Prompt.
Nothing but an exact copy of the data should be given.

--------

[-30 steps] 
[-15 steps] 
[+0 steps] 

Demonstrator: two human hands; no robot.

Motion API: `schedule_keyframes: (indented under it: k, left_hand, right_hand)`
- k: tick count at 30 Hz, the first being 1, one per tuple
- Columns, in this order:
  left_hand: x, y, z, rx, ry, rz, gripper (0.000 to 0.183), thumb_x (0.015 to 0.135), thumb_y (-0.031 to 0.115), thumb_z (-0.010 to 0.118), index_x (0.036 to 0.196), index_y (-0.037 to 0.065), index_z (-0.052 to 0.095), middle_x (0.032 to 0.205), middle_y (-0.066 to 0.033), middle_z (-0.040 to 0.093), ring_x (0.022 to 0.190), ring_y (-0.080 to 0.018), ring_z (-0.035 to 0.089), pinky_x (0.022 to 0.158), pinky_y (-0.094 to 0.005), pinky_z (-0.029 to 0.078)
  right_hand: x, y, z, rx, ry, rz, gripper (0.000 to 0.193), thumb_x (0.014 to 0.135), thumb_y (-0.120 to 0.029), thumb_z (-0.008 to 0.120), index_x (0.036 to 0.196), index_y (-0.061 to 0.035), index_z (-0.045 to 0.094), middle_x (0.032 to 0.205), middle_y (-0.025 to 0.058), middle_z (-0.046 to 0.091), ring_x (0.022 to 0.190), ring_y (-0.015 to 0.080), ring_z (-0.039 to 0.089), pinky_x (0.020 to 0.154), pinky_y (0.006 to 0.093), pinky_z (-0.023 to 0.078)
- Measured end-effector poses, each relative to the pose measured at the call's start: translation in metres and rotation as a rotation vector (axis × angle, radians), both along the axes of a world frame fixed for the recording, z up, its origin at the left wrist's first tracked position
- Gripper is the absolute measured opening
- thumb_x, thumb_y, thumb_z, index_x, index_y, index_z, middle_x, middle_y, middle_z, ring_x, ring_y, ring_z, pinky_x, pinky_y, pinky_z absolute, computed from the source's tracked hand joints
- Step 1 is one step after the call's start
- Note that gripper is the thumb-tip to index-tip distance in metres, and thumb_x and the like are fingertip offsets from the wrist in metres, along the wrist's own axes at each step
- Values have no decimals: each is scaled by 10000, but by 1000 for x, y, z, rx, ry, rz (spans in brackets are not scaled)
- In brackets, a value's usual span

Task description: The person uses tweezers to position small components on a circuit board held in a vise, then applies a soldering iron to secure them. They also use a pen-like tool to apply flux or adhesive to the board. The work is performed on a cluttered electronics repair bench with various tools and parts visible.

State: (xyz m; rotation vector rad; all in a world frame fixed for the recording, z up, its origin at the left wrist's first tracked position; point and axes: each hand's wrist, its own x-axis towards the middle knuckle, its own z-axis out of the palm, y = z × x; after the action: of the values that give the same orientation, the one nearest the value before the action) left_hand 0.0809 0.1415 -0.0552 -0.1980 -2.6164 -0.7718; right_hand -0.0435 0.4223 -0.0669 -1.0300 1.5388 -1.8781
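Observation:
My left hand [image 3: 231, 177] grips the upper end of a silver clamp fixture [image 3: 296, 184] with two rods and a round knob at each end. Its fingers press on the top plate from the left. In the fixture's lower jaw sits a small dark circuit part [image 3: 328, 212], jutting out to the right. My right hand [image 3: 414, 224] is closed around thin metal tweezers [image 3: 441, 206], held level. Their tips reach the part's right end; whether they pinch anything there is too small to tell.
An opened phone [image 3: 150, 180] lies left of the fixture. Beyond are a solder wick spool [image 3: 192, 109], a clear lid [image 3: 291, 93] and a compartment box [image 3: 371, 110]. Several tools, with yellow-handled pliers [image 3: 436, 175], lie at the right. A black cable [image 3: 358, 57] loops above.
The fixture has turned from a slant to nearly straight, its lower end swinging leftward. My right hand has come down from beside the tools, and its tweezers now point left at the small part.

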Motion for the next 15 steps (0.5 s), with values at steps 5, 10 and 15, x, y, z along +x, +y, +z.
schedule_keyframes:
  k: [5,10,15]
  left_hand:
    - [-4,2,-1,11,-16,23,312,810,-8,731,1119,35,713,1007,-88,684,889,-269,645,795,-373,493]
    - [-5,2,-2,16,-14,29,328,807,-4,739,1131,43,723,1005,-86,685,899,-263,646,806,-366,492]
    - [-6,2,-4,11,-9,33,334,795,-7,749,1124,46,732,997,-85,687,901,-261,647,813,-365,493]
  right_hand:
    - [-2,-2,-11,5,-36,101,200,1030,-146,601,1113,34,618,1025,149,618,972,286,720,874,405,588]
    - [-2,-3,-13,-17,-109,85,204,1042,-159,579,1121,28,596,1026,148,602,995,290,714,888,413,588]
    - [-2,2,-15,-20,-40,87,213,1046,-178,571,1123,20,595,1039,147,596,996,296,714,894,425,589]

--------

Response to this task.
[-30 steps] 
[-15 steps] 
[+0 steps] 

Demonstrator: two human hands; no robot.

Motion API: `schedule_keyframes: (indented under it: k, left_hand, right_hand)`
- k: tick count at 30 Hz, the first being 1, one per tuple
- Columns, in this order:
  left_hand: x, y, z, rx, ry, rz, gripper (0.000 to 0.183), thumb_x (0.015 to 0.135), thumb_y (-0.031 to 0.115), thumb_z (-0.010 to 0.118), index_x (0.036 to 0.196), index_y (-0.037 to 0.065), index_z (-0.052 to 0.095), middle_x (0.032 to 0.205), middle_y (-0.066 to 0.033), middle_z (-0.040 to 0.093), ring_x (0.022 to 0.190), ring_y (-0.080 to 0.018), ring_z (-0.035 to 0.089), pinky_x (0.022 to 0.158), pinky_y (-0.094 to 0.005), pinky_z (-0.029 to 0.078)
  right_hand: x, y, z, rx, ry, rz, gripper (0.000 to 0.193), thumb_x (0.014 to 0.135), thumb_y (-0.120 to 0.029), thumb_z (-0.008 to 0.120), index_x (0.036 to 0.196), index_y (-0.061 to 0.035), index_z (-0.045 to 0.094), middle_x (0.032 to 0.205), middle_y (-0.025 to 0.058), middle_z (-0.046 to 0.091), ring_x (0.022 to 0.190), ring_y (-0.015 to 0.080), ring_z (-0.039 to 0.089), pinky_x (0.020 to 0.154), pinky_y (0.006 to 0.093), pinky_z (-0.023 to 0.078)
- Measured end-effector poses, each relative to the pose measured at the call's start: translation in metres and rotation as a rotation vector (axis × angle, radians), both along the axes of a world frame fixed for the recording, z up, its origin at the left wrist's first tracked position
- Gripper is the absolute measured opening
- thumb_x, thumb_y, thumb_z, index_x, index_y, index_z, middle_x, middle_y, middle_z, ring_x, ring_y, ring_z, pinky_x, pinky_y, pinky_z absolute, computed from the source's tracked hand joints
- Step 1 is one step after the call's start
- Note that gripper is the thumb-tip to index-tip distance in metres, and thumb_x and the like are fingertip offsets from the wrist in metres, along the wrist's own axes at each step
- Values have no decimals: each is scaled by 10000, but by 1000 for x, y, z, rx, ry, rz (spans in brackets are not scaled)
- In brackets, a value's usual span

Task description: The person uses tweezers to position small components on a circuit board held in a vise, then applies a soldering iron to secure them. They also use a pen-like tool to apply flux or adhesive to the board. The work is performed on a cluttered electronics repair bench with various tools and parts visible.

State: (xyz m; rotation vector rad; all in a world frame fixed for the recording, z up, its origin at the left wrist's first tracked position; point and axes: each hand's wrist, its own x-axis towards the middle knuckle, its own z-axis out of the palm, y = z × x; after the action: of the values that give the same orientation, the one nearest the value before the action) left_hand 0.0809 0.1415 -0.0552 -0.1980 -2.6164 -0.7718; right_hand -0.0435 0.4223 -0.0669 -1.0300 1.5388 -1.8781
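Observation:
My left hand [image 3: 231, 177] grips the upper end of a silver clamp fixture [image 3: 296, 184] with two rods and a round knob at each end. Its fingers press on the top plate from the left. In the fixture's lower jaw sits a small dark circuit part [image 3: 328, 212], jutting out to the right. My right hand [image 3: 414, 224] is closed around thin metal tweezers [image 3: 441, 206], held level. Their tips reach the part's right end; whether they pinch anything there is too small to tell.
An opened phone [image 3: 150, 180] lies left of the fixture. Beyond are a solder wick spool [image 3: 192, 109], a clear lid [image 3: 291, 93] and a compartment box [image 3: 371, 110]. Several tools, with yellow-handled pliers [image 3: 436, 175], lie at the right. A black cable [image 3: 358, 57] loops above.
The fixture has turned from a slant to nearly straight, its lower end swinging leftward. My right hand has come down from beside the tools, and its tweezers now point left at the small part.
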
Motion for the next 15 steps (0.5 s), with values at steps 5, 10 and 15, x, y, z along +x, +y, +z.
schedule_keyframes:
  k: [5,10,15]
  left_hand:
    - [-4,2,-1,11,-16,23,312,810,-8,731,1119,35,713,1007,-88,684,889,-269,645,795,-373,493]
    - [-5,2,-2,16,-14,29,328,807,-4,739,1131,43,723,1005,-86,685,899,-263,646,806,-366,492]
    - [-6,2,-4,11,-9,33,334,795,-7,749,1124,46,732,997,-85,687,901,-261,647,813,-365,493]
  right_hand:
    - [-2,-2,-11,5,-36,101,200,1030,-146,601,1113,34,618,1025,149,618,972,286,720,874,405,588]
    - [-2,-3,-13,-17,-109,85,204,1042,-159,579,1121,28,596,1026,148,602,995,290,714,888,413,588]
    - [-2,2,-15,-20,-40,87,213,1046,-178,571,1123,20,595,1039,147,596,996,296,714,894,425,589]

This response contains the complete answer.